** Given material follows **

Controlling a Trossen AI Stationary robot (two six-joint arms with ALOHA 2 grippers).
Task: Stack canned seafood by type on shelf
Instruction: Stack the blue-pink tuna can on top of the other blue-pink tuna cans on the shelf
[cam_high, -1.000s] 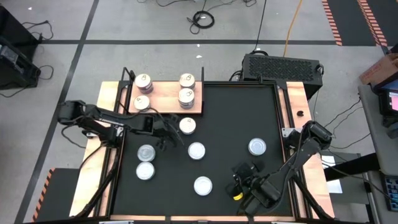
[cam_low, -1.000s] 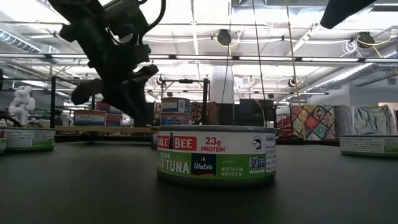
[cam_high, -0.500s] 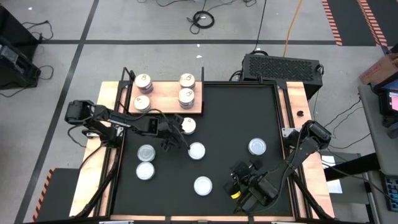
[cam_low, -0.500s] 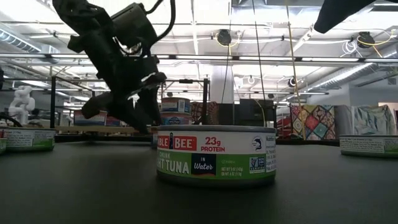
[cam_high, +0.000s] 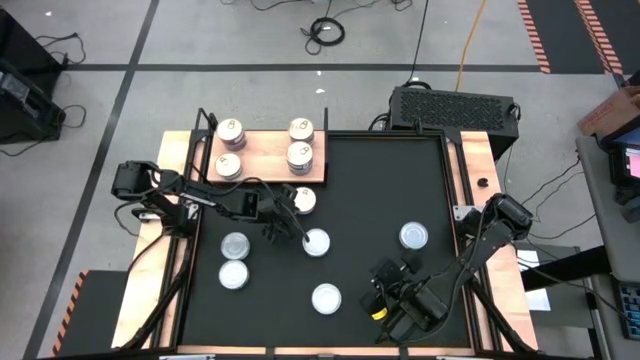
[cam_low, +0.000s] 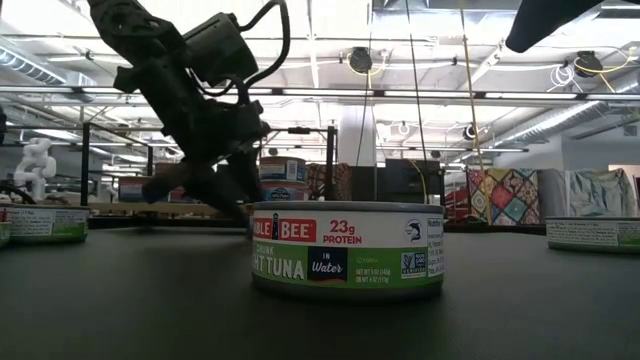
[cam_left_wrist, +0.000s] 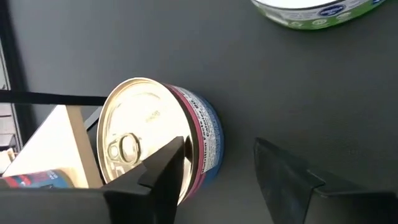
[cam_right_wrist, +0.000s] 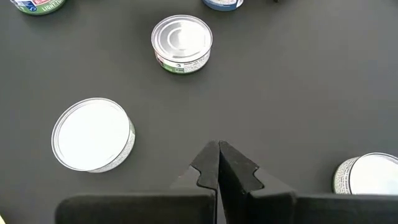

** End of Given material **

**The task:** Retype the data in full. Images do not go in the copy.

**Reply:**
Controlling a Trossen AI Stationary robot (two six-joint arms with ALOHA 2 grippers).
Task: Stack canned seafood by type on shelf
Instruction: Stack the blue-pink tuna can on top of the other blue-pink tuna cans on the shelf
[cam_high, -1.000s] 
[cam_low, -1.000s] 
[cam_high, -0.500s] 
[cam_low, -0.500s] 
[cam_high, +0.000s] 
[cam_low, +0.000s] 
[cam_left_wrist, +0.000s] 
[cam_right_wrist, +0.000s] 

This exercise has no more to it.